In her introduction to the 2008 anthology Growing Up Asian in Australia, novelist Alice Pung observed how  “… throughout Australian literary history, Asians have often been written about by outsiders, as outsiders”.

“Our outside identity oscillates between being a grave threat to white nationhood and being the obedient racial group least likely to offend, depending on the political climate,” Pung wrote.

“Many people continue to subscribe to one particular version of Australian history – one that spans only two centuries, and one that tries hard to cram everyone into a very rigid national narrative. Perhaps the reason Asian-Australians find it hard to fit into this national narrative is that we rarely get to do the storytelling.”

Since arriving in Australia in 1991, Chinese-Australian writer Ouyang Yu has sought to do much storytelling, publishing more than a dozen books of poetry, fiction, non-fiction, literary translation and criticism in both English and Chinese.

His latest book, The White Cockatoo Flowers: Stories, is his first collection of short stories, featuring 17 pieces of original fiction and a stand-alone novella, the fragmented and wistful Island.

At the heart of these stories sit fundamental questions of belonging, exclusion, dislocation, estrangement and identity crises.

Yet to highlight these themes is not to fundamentally reduce Yu’s stories to being reflective of a “migrant” or “ethnic” literary sub-genre.

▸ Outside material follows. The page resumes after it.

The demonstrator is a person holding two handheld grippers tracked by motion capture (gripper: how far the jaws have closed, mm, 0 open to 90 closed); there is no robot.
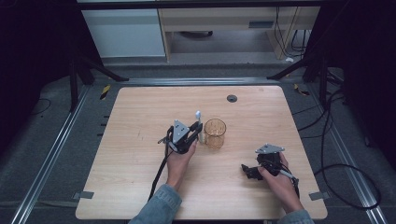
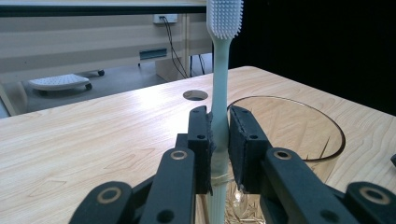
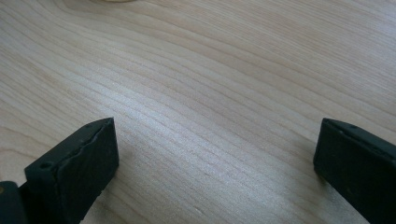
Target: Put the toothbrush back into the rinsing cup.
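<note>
Work in hand, by the look of it: pale green silicone-bristled toothbrush point(image 2: 219, 84) going into the clear amber-tinted glass tumbler point(image 1: 215, 133). Roughly midway. Pick-up done: left claw point(image 2: 219, 135) clamped on the toothbrush handle, pads pressed against both sides of it, brush upright with the bristle head at the top. Left to do, as a judgement: carry across the tumbler's rim, lower inside, release.

Position relative to the tumbler: in the high view the toothbrush point(image 1: 199, 122) stands just beside the tumbler's left side, head rising above the rim; whether brush and glass touch, impossible to tell. In the left claw view the tumbler's round rim point(image 2: 327, 135) opens just behind and to the right of the clamped handle, with the handle's lower end dropping outside the near wall, not inside.

Tumbler contents: apparently nothing, just wood grain seen through the bottom; patterned glass near the base glints below the claw. Nothing inside yet, so no placement made.

Right claw point(image 1: 252, 171) resting low on the light wooden surface point(image 1: 140, 154), well away from the tumbler toward the near right, idle. In the right claw view, jaws wide apart, bare wood grain between them, nothing gripped.
</note>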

Like his contemporaries Nam Le, Brian Castro, Mena Abdullah, Simone Lazaroo and Hsu-Ming Teo, Yu’s stories are concerned with the more subtle articulation of broader notions than such a rubric seems to suggest.

In Yu’s short fiction, place plays into the politics of belonging and difference when binary divisions such as place, belonging and exclusion, the self and the other, are invoked.

For Yu’s protagonists, places are contexts that provide people with the opportunity to learn social paradigms and cultivate ideologies and beliefs; they are the by-product of the powerplay within social and cultural structures.

A father and son muse on the value of fame and fortune and receding from the world by becoming a monk.

On Christmas Eve a lonely immigrant travels from his quiet outer suburb to the city in search of life.

Spouses negotiate their adult son’s decision to “rebrand” himself with an English name.

Between Shanghai and Montreal, a Chinese student and the Canadian man who has fallen in love with him exchange correspondence.

Haunted by the sounds of piano and violin and memories of the long-lost friend who only returns to him in dreams, a man struggles to confront the wreckage of his past.

Each of these premises is the jumping off point for the most compelling tales, all beautifully told, in The White Cockatoo Flowers: Stories.

The volume’s most affecting story is the disquieting, emotive Wolves From the North, in which Luo Wenfu finds himself alone on Christmas Eve. Stuck by himself in an empty home, house-sitting for his neighbour in the outer suburbs of Melbourne, he has exhausted all opportunities for entertainment, having “already watched the news on SBS and ABC. He searched from Channel Two right through to Ten before switching the TV off”.

He ponders telephoning a friend but quickly realises that “in this new city, he did not have anyone to call”. Bored and lonely, he takes a bus into the city, searching for the signs of life that evade him in deserted suburbia, musing that in Australia “Christmas means holidays. People went overseas or down to the beach, as far away from home as possible, leaving behind them a deserted city. Horrible, he thought. It’s as if I’ve become a maximum-security guard for the entire city”.

On the bus, he encounters two Australian men carrying boxes of beer and thinks that “an Australian’s average daily beer consumption could easily exceed the amount of hot water a Chinese drinks”.

Like the narrator of the collection’s titular story, who glances at his watch on New Year’s Eve and is “swept by a feeling of loss and attachment to a past that was no longer there: If I were in China right now, I would be …”, Luo feels fundamentally dislocated in his new homeland.

In their own ways, each of Yu’s stories is a movingly elegiac snapshot of what it is to be “other” – the lost, the lonely, the searching and the maligned. Stranded, either physically or emotionally, each of his protagonists, be they a father, a son, a poet, a husband or a stranger, strives to find steady footing on shaky ground that is simultaneously foreign and familiar.

The White Cockatoo Flowers: Stories by Ouyang Yu, Transit Lounge, $32.99.